The weighted average fair value per share of options granted during the three months ended March 31, 2021 was $6.71. The Company measures the fair value of stock options with service‑based and performance‑based vesting criteria to employees, directors, consultants and directors on the date of grant using the Black‑Scholes option pricing model. The Company does not have history to support a calculation of volatility and expected term. As such, the Company has used a weighted‑average volatility considering the volatilities of several guideline companies.

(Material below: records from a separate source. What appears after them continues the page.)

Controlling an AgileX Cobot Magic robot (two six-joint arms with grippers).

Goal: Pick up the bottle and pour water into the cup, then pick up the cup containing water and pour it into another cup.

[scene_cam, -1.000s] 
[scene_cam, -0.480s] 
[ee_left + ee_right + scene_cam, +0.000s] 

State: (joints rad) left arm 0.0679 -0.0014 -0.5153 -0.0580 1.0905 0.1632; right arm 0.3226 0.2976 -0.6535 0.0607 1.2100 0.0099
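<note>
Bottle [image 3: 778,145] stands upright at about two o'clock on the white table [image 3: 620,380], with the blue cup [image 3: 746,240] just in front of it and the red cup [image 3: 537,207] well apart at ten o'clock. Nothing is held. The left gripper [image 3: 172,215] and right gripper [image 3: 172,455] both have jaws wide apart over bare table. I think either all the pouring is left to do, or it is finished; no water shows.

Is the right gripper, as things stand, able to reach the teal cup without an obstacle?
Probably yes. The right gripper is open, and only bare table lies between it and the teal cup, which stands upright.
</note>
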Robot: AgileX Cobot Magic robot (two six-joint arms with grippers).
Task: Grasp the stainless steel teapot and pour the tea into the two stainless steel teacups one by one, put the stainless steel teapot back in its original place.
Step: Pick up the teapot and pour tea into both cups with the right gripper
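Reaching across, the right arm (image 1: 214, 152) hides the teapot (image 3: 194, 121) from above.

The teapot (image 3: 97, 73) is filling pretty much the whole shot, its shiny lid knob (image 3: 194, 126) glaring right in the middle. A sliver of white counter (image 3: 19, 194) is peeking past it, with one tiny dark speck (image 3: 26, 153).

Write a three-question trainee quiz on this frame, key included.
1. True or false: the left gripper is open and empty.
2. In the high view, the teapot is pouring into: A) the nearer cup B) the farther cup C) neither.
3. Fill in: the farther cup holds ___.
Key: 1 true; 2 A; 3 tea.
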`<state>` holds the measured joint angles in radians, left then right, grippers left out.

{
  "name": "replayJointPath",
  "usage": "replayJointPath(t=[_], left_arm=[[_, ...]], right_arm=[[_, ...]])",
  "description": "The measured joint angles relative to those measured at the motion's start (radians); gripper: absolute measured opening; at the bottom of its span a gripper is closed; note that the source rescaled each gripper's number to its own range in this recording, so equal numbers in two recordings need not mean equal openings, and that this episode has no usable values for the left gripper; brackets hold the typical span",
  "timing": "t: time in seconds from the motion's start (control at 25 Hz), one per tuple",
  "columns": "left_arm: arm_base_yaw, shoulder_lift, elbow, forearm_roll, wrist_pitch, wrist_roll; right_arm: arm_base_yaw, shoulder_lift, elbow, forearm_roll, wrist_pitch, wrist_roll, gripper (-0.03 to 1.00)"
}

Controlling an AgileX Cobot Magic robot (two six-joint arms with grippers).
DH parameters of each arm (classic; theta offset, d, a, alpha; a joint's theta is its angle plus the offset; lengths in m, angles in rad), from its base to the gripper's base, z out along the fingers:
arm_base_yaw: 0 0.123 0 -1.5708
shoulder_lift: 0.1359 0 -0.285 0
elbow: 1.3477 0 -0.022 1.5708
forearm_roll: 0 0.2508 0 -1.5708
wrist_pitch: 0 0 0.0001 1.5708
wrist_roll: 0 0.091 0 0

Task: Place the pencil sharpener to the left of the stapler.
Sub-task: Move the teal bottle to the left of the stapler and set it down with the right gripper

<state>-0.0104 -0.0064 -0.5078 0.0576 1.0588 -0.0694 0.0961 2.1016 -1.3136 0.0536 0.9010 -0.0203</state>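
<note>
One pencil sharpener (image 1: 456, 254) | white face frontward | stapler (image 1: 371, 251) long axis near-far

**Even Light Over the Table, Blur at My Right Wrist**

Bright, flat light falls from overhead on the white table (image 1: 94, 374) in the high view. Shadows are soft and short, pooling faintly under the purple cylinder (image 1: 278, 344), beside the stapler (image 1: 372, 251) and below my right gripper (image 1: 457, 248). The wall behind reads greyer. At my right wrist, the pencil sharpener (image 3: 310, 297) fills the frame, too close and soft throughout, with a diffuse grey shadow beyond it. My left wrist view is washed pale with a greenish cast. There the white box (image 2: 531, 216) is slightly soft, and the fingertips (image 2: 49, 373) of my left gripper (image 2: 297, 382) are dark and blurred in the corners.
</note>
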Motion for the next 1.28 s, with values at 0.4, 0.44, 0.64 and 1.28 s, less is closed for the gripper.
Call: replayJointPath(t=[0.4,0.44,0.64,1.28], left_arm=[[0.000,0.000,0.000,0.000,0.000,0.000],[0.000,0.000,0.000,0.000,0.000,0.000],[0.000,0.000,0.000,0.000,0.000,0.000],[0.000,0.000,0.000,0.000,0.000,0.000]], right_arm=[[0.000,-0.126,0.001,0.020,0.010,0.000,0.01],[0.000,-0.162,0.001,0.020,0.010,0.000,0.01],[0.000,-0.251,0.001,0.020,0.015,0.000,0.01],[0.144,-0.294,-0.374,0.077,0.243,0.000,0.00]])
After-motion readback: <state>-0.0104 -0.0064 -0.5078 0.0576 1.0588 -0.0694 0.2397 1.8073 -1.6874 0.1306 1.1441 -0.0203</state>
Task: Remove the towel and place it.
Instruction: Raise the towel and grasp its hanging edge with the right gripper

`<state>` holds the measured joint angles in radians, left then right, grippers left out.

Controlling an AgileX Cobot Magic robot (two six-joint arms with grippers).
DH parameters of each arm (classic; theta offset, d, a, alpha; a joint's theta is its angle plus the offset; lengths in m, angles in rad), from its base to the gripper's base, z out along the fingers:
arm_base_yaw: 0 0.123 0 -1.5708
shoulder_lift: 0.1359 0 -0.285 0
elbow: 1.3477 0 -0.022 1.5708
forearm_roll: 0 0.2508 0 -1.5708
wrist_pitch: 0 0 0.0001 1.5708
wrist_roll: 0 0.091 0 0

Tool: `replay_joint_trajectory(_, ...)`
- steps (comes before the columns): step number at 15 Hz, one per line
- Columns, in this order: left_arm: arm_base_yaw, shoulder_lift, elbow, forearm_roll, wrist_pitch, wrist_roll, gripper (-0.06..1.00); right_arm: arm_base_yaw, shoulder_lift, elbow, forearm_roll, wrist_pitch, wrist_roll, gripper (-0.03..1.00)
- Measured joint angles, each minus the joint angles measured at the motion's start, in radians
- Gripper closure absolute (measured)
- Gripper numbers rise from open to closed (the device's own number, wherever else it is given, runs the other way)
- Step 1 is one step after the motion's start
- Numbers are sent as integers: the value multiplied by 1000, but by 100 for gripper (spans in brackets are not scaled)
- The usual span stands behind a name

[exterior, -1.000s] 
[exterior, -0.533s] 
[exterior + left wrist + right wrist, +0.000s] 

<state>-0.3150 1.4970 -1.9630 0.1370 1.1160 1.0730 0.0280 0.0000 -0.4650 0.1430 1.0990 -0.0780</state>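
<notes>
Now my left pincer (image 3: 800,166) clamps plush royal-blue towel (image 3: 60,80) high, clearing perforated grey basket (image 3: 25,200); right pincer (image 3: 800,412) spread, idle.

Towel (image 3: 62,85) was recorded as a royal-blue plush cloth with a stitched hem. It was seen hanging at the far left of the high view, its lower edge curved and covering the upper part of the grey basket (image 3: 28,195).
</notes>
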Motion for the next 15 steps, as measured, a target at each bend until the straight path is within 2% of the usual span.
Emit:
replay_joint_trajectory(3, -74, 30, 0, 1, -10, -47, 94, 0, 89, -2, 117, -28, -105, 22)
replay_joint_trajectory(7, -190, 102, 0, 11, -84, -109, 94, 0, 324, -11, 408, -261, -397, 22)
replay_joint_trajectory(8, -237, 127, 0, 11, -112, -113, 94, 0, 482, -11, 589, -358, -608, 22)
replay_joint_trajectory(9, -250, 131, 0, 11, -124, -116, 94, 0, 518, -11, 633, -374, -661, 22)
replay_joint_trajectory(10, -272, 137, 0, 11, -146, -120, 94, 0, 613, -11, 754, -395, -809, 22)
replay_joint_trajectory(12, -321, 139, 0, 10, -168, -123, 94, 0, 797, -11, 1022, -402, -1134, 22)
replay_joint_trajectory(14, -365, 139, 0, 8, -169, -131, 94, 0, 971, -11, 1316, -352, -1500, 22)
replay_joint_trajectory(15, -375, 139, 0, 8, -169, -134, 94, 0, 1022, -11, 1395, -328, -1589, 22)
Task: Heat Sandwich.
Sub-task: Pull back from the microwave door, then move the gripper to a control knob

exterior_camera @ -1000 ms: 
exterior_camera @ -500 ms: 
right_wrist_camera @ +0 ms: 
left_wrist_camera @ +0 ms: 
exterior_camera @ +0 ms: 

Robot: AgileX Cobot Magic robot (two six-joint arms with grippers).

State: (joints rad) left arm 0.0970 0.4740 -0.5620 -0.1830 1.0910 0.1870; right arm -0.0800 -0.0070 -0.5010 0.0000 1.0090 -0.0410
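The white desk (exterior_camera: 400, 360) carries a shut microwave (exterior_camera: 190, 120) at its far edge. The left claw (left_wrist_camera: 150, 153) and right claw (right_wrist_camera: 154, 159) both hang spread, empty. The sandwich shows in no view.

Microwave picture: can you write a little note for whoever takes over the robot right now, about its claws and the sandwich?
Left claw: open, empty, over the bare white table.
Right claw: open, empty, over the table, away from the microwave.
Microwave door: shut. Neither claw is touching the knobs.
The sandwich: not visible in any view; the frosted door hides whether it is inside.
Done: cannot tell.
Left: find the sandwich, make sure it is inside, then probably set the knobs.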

For purposes of identifying similar entities, the Company considered characteristics such as industry, length of trading history, and stage of life cycle. The assumed dividend yield was based on the Company’s expectation of not paying dividends in the foreseeable future. The average expected life of the options was based on the contractual term for agreements that allow for exercise of vested options through the end of the contractual term upon termination of continuous service, and for all other agreements, was based on the mid‑point between the vesting date and the end of the contractual term according to the “simplified method” as described in Staff Accounting Bulletin 110. The risk‑free interest rate is determined by reference to implied yields available from U.S. Treasury securities with a remaining term equal to the expected life assumed at the date of grant. The Company records forfeitures when they occur.

The weighted‑average assumptions used in the Black‑Scholes option‑pricing model are as follows during the three months ended March 31, 2021 and 2020:
Expected stock price volatility
Expected life of options (years)
Expected dividend yield
Risk free interest rate

During the three months ended March 31, 2021 and 2020, 118,217 and 66,601 stock options vested (as adjusted for the Exchange Ratio), respectively. The weighted average fair value per share of options vesting during the three months ended March 31, 2021 and 2020 was $3.66 and $0.87, respectively. During the three months ended March 31, 2021 and 2020, zero and 7,923 options were forfeited, respectively. As of March 31, 2021, 1,274,408 shares were available for future issuance under the 2020 Plan and Inducement Plan. No shares were available for future issuance under the 2018 Plan.
Unrecognized share‑based compensation cost was $2.3 million as of March 31, 2021. The unrecognized share‑based expense is expected to be recognized over a weighted average period of 1.4 years.
Ocuphire Restricted Stock Awards
The Company did not grant any restricted stock awards (RSAs) during any of the periods presented. The RSAs granted in previous periods were subject to various vesting schedules.  During the three months ended March 31, 2021 and 2020, 40,000 and zero RSAs vested, respectively, and no RSAs were forfeited during the periods presented. The share-based compensation expense attributed to the RSAs during the three months ended March 31, 2021 and 2020 was $22,000 and zero, respectively.
Ocuphire Stock Awards
The Company granted stock awards in the amount of 4,474 common shares to two board members for services performed during the first quarter of 2021. The stock-based compensation related to these awards amounted to $26,000 during the three months ended March 31, 2021.
Former Rexahn Options
Following the closing of the Merger, 123 outstanding, unexercised and vested options to purchase Common Stock granted under the Rexahn Pharmaceuticals Stock Option Plan, as amended (the “Rexahn 2003 Plan”), remained outstanding as of March 31, 2021 and December 31, 2020.  The exercise prices related to the outstanding options granted under the Rexahn 2003 Plan ranged from $182.40 to $600.00 per share with an average remaining contractual life of 0.9 years.